Nighty night: “The best advice I got was to put ice cubes in a water bottle and keep it under my pillow,” reveals a friend. If that sounds uncomfortable, Sheex sheets are made of moisture-wicking poly-spandex fabric.
Ditch the pantyliners: Available in styles including hiphuggers, bikinis and even thongs, Speax by Thinx look like anything you’d get from your favorite lingerie brand — except they can hold up to eight teaspoons of urine, as well as neutralize odor.
Moisturizer and lube: Vulvovaginal atrophy (VVA) is a common condition associated with the postmenopausal phase. A decreased estrogenization of the vaginal tissue can cause dryness, irritation and soreness during sex. Since close to 50 percent of postmenopausal women suffer from VVA, that means nearly half of us women are likely experiencing painful sex.
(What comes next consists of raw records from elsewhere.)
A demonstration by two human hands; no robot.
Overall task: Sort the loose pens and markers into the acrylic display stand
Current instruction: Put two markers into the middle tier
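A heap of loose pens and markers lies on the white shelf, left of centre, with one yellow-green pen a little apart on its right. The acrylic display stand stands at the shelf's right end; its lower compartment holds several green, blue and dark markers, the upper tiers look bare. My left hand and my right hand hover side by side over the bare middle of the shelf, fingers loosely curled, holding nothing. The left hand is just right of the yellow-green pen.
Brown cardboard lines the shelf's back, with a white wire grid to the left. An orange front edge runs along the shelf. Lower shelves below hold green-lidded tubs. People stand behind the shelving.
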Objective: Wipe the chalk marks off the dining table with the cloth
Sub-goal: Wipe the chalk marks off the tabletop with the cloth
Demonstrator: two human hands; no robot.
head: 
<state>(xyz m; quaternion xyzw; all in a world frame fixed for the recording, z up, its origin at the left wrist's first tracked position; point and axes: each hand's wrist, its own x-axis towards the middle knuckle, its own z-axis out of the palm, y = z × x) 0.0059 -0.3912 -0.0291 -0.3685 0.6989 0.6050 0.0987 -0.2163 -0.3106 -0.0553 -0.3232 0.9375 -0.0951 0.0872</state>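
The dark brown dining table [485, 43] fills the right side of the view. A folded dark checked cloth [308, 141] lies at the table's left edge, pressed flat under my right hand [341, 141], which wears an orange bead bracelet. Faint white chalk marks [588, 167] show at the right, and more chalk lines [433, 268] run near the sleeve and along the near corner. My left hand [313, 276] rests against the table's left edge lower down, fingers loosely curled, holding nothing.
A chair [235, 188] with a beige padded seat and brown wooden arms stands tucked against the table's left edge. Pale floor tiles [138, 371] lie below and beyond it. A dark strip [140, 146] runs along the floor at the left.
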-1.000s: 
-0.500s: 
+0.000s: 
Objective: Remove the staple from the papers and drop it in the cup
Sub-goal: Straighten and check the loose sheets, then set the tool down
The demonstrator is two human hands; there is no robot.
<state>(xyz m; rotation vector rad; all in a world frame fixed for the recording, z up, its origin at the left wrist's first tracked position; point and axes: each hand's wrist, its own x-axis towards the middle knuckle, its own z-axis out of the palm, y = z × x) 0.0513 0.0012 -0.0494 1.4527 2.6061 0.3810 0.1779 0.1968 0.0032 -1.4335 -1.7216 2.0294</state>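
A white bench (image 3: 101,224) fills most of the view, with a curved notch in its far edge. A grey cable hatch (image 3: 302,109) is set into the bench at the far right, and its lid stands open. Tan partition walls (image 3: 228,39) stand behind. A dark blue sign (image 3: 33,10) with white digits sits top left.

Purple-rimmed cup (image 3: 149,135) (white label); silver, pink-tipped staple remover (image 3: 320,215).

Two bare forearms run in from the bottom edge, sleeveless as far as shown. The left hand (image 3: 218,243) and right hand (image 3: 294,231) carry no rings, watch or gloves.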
“We have to nurture our libido,” Porter says. To do so, it’s important to moisturize. Porter recommends oil-based products, such as Replens’s vaginal moisturizer. As for lubricants, try Good Clean Love’s water-based personal lubricant. It’s also helpful to know you are not alone. Articles like this one can help put things in perspective.
A tech fix: One of my friends from high school says she “could not survive without my Embr. It cuts hot flashes off at the pass.” Resembling a smart watch, the Embr Wave bracelet is a Massachusetts Institute of Technology-developed accessory that controls rising body heat. It triggers a natural response to make you feel 5 percent cooler.